Exercise aim.
Exactly the lines from the opening of the data through the line containing "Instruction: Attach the" should be reproduced, please, with nothing added.

Material for this exercise.

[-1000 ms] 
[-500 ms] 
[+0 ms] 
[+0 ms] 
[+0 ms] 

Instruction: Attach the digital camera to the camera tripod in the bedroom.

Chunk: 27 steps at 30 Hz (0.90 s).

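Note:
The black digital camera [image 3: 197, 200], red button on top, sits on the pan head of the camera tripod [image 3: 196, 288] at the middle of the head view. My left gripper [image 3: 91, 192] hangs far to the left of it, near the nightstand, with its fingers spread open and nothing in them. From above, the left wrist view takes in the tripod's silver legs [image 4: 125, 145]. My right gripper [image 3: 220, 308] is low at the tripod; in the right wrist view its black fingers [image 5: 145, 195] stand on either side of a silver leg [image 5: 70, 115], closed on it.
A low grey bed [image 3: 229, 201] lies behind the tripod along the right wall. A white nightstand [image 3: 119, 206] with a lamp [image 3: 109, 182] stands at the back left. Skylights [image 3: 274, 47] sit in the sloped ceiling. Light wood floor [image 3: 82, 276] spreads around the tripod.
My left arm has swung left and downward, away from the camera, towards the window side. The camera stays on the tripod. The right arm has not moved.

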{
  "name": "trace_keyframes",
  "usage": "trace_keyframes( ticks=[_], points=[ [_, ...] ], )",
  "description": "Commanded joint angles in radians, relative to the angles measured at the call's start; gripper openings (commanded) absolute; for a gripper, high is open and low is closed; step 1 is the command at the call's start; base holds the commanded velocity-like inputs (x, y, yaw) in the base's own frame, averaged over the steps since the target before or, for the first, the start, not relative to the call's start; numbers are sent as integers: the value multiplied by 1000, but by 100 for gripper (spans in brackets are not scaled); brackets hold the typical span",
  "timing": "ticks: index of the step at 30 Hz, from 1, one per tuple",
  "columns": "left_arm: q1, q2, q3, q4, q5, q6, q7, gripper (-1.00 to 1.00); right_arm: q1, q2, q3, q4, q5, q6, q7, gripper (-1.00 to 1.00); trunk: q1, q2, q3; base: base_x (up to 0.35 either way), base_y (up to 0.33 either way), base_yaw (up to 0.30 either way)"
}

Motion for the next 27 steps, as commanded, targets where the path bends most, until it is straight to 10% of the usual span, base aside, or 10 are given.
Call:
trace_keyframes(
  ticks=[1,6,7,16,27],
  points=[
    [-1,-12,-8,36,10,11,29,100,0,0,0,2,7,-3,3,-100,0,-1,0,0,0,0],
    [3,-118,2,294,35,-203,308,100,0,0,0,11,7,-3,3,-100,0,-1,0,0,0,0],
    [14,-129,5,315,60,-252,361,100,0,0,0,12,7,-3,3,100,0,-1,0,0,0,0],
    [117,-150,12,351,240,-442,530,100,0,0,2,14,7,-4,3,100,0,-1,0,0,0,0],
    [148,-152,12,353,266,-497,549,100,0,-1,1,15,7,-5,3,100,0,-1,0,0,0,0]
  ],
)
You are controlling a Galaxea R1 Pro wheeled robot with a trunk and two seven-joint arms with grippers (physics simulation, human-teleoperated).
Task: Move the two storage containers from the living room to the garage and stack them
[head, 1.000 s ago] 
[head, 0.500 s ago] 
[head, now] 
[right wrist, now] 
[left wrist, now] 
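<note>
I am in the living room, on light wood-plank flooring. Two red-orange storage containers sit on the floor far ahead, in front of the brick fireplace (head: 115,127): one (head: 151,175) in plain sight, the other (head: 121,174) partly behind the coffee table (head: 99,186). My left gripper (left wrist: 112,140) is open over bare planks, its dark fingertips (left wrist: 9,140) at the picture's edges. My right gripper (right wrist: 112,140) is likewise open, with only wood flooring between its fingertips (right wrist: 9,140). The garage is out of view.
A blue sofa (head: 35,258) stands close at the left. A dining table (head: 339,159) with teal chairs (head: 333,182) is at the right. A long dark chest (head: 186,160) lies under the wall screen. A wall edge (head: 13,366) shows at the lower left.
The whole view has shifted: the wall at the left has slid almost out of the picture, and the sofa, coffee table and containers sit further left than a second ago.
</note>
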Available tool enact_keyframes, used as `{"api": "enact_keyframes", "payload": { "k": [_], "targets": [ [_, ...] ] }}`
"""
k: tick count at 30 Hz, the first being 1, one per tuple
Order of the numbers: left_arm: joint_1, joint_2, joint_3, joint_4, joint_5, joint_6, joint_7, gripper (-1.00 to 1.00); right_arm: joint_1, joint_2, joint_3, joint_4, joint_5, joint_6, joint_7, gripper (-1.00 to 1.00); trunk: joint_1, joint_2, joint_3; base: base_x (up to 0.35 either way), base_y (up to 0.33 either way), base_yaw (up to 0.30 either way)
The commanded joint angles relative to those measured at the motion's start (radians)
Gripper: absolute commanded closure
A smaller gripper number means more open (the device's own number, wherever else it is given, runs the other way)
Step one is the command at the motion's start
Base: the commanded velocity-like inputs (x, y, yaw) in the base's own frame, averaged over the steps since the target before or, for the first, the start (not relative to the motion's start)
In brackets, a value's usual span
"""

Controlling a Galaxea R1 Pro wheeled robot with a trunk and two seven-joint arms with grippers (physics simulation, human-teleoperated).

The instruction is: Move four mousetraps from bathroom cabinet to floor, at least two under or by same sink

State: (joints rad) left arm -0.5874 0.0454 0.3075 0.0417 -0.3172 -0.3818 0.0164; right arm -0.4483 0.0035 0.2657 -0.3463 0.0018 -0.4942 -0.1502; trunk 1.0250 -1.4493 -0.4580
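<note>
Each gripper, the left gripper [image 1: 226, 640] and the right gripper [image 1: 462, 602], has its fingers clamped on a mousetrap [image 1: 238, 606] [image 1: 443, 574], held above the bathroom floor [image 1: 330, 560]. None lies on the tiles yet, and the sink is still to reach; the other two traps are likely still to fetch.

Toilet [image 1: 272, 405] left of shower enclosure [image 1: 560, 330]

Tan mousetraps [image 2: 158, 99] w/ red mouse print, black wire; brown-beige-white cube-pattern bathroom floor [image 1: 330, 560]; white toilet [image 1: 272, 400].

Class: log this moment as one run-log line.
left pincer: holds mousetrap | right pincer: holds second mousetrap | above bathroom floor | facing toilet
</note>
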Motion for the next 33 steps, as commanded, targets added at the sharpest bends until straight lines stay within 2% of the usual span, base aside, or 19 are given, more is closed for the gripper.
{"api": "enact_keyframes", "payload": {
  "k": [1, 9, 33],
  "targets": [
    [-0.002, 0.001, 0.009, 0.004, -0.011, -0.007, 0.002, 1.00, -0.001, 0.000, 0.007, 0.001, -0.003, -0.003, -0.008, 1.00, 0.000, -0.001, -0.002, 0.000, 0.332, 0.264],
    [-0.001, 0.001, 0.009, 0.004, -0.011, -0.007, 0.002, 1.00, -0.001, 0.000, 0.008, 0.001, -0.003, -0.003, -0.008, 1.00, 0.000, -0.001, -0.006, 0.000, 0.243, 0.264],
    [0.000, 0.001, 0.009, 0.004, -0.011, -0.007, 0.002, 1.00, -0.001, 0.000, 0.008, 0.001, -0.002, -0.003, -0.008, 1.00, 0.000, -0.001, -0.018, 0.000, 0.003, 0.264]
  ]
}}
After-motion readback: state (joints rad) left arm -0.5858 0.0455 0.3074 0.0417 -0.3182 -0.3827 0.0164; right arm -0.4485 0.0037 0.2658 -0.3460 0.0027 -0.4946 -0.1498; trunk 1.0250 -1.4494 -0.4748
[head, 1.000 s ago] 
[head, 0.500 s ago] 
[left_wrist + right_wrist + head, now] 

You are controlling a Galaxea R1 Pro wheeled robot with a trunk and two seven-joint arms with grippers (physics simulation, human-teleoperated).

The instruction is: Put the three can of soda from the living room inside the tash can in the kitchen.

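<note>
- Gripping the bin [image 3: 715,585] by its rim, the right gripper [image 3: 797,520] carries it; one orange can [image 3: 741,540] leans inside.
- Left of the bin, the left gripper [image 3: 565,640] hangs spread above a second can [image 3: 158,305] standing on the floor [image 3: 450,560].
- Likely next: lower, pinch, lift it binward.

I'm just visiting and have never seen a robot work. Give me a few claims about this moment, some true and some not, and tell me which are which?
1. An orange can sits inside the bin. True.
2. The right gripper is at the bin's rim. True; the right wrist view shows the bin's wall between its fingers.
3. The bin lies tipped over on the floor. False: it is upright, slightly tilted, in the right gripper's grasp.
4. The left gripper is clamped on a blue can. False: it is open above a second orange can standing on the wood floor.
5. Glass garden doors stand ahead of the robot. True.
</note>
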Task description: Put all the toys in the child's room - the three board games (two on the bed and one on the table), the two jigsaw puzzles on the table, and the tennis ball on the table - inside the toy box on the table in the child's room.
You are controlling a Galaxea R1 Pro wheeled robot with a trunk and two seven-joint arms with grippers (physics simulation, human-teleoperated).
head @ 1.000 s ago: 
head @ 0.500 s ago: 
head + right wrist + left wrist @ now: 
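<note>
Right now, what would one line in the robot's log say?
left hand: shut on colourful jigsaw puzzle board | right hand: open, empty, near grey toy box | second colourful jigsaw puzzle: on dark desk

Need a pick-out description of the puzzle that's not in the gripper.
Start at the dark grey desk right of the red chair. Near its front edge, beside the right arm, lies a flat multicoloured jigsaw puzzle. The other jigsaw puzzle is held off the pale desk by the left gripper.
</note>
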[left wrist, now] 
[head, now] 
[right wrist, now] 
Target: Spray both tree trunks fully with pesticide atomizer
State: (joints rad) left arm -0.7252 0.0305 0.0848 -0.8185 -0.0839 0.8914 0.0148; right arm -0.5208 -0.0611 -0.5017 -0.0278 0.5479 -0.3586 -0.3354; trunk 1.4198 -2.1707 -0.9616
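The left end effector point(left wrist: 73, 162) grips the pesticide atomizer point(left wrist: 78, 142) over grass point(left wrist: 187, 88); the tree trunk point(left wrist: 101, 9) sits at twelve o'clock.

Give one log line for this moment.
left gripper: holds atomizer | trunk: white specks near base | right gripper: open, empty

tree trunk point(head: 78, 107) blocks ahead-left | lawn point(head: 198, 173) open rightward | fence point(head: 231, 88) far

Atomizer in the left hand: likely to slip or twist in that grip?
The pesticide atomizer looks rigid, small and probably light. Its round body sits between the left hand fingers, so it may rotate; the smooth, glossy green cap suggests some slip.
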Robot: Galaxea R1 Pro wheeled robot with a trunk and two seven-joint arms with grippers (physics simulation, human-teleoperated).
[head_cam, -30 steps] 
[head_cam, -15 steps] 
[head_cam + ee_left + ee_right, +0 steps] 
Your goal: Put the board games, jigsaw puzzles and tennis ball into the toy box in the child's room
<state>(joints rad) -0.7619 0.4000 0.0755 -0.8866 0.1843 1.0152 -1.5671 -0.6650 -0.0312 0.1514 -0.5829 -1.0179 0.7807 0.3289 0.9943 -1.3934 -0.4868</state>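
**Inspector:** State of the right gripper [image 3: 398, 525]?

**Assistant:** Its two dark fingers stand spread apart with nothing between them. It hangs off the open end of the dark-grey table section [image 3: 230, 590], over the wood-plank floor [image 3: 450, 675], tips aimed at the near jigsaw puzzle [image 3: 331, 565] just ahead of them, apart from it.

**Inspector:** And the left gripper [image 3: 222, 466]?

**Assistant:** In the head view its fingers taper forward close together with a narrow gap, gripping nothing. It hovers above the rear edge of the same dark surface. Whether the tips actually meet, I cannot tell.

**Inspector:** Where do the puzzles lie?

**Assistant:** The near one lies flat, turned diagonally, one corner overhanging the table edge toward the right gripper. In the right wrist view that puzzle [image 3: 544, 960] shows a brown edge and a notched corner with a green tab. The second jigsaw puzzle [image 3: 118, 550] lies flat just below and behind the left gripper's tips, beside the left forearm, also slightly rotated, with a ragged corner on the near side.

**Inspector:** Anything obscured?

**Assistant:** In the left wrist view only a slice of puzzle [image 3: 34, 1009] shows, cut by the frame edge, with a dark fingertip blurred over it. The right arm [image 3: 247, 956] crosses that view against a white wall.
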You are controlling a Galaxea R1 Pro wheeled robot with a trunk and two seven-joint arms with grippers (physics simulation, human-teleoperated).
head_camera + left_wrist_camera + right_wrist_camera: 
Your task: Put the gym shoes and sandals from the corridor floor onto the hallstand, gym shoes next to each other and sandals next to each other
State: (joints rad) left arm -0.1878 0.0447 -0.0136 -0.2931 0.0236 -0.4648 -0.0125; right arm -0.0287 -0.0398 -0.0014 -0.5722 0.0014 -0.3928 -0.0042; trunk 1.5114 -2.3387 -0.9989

Solution for this exercise.
[-1000 ms] 
[-500 ms] 
[+0 ms] 
[+0 ms] 
[+0 ms] 

Instruction: Attach the digital camera to the camera tripod in the bedroom.

That is the complete answer to the exercise.